Coherence correlates with clinical severity. MDD at 13 (Severe), cPTSD at 20 (Severe), BPD at 36 (Burdened), NPD at 52 (Strained), GAD at 63 (Strained). The presentations clinicians rate as most globally impairing produce the lowest coherence. The engine arrives at a severity ranking that mirrors clinical consensus without any severity metric built into the computation.
All five activate traps. Counts range from 5 (NPD) to 24 (MDD). No clinical portrait runs clean.
What the Portraits Separate
Direction of activation is the sharpest separator. MDD and cPTSD pull the system under — capacities suppressed, domains negative, system collapsed. NPD and BPD push it over — capacities elevated, domains active, system surging. GAD sits between: one capacity over, one under, two centered. Total Shutdown and Vacant are under-patterns. Fanatical and Spiraling are over-patterns. Fixating combines both.
The domain signatures are equally distinct. Depression flattens everything (no domain above -1.737). Anxiety isolates a single spike (Mental at 1.475, everything else near zero). Narcissism elevates four domains equally (0.925, with -0.475 on Relational). Complex trauma suppresses unevenly (-0.7 to -1.85). BPD creates maximum spread (-0.437 to 2.4). Five domain geometries, five clinical realities.
The dynamics signatures separate these portraits into distinct classes: depression is static — System Collapse, staying there. Anxiety is locked — Vigilance Lock, can’t exit. BPD is cycling — 11 basins, moving between attractor states without resolution. NPD is escalating — Output Escalation and Discharge Loop, one-directional intensification. Complex trauma is fragmenting — 7 basins pulling in contradictory directions, a structural picture of dissociative dynamics that doesn’t require the word “dissociation” to be visible.

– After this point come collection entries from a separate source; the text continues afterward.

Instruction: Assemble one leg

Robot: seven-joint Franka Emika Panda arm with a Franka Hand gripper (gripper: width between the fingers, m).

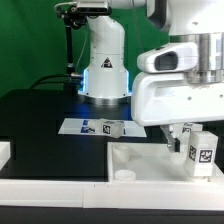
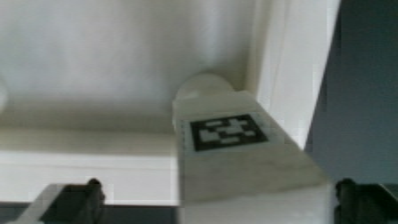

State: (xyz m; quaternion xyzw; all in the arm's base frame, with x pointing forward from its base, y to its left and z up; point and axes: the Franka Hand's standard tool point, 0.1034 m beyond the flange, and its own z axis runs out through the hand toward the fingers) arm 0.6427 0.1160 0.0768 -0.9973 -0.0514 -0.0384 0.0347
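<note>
Hovering right over the tray point(image 1: 150, 165), the gripper point(image 1: 186, 148) has the leg point(image 1: 202, 152) pinched between its fingers, down at the exterior view's right, just above the tray's raised rim. From the wrist view the leg point(image 2: 235, 140) fills the middle, its square tag facing the camera, and one dark fingertip point(image 2: 68, 203) shows low on each side of it, so the jaws are only as far apart as the peg's own width, clamped on it.

The danger, as I judge it: the leg looks slightly tilted in the grasp, and if it meets the tray off-axis it could jam or skid against the rim rather than seat. A slip in the fingers would do the same.

Further back, another leg point(image 1: 105, 127) lies on the marker board point(image 1: 75, 126), and beyond it stands the arm's white base point(image 1: 104, 70) on the black table point(image 1: 35, 125).
</note>
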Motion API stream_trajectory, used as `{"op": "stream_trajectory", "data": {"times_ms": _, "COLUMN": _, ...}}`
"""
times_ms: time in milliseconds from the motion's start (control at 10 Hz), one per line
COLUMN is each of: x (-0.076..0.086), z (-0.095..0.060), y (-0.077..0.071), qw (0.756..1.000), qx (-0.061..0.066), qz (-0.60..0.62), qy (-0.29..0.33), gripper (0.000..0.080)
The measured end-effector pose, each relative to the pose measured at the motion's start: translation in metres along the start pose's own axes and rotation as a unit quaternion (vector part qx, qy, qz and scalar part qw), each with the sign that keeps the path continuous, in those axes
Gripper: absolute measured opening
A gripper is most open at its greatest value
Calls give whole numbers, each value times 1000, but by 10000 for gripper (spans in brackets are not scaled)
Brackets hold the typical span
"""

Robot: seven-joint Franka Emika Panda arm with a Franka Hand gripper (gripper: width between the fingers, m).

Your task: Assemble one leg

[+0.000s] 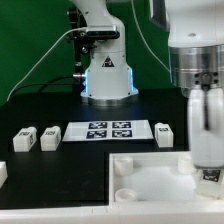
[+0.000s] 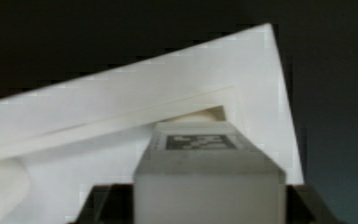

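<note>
My gripper (image 1: 207, 170) is low over the right side of the large white tray (image 1: 150, 185). In the wrist view the gripper (image 2: 202, 205) is shut on a white leg (image 2: 201, 165). The leg's black-and-white tag faces the camera, and a dark finger (image 2: 108, 207) presses on each side. The leg stands upright, pointing down at the tray (image 2: 140, 100) near one of its corners. I cannot tell whether the leg touches the tray. Three more legs lie on the black table: two (image 1: 24, 138) (image 1: 49, 138) on the exterior view's left and one (image 1: 164, 133) right of the middle.
The marker board (image 1: 105, 131) lies between the loose legs. The robot base (image 1: 107, 75) stands behind it. A white piece (image 1: 2, 172) shows at the exterior view's left edge. A green backdrop closes the far side.
</note>
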State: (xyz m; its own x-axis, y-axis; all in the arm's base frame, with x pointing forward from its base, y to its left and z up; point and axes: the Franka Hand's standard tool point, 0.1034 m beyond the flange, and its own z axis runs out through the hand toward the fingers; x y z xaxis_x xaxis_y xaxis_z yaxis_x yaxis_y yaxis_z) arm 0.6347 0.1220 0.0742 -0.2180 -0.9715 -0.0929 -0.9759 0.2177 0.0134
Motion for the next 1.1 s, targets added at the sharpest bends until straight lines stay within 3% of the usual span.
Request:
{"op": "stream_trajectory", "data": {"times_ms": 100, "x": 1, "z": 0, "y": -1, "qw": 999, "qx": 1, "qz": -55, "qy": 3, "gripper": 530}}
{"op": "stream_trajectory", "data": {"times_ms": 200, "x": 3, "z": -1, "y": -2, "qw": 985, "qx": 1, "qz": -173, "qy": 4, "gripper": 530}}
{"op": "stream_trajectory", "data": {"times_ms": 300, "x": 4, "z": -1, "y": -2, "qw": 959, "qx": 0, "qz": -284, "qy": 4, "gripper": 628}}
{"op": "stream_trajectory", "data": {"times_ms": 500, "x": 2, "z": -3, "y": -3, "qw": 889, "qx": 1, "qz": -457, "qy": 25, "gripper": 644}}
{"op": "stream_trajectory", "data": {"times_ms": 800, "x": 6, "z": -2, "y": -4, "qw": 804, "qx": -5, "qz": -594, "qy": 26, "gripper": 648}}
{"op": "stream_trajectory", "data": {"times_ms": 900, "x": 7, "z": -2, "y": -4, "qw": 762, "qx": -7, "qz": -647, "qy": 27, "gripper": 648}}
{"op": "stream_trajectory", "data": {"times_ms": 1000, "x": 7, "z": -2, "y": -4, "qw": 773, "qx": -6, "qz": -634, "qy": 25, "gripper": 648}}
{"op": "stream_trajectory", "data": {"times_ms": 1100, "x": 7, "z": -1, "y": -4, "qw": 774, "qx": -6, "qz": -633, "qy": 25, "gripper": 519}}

These five portraits don’t prove the Icosa engine is a diagnostic tool. It isn’t one. What they show is that structural geometry and clinical reality share a substrate. Depression produces Total Shutdown, Nullified, Contracted. Complex trauma gets Vacant instead of Total Shutdown — the paradox of open receptivity with downstream paralysis. Emotional instability gets Spiraling, Saturated, Peaking and the highest basin count of any cluster. The engine doesn’t know what it’s looking at. The geometry maps onto what clinicians observe because the structural displacements that produce clinical presentations are real geometric events. The convergence isn’t programmed into the engine. It’s in the structure of the thing the engine is measuring.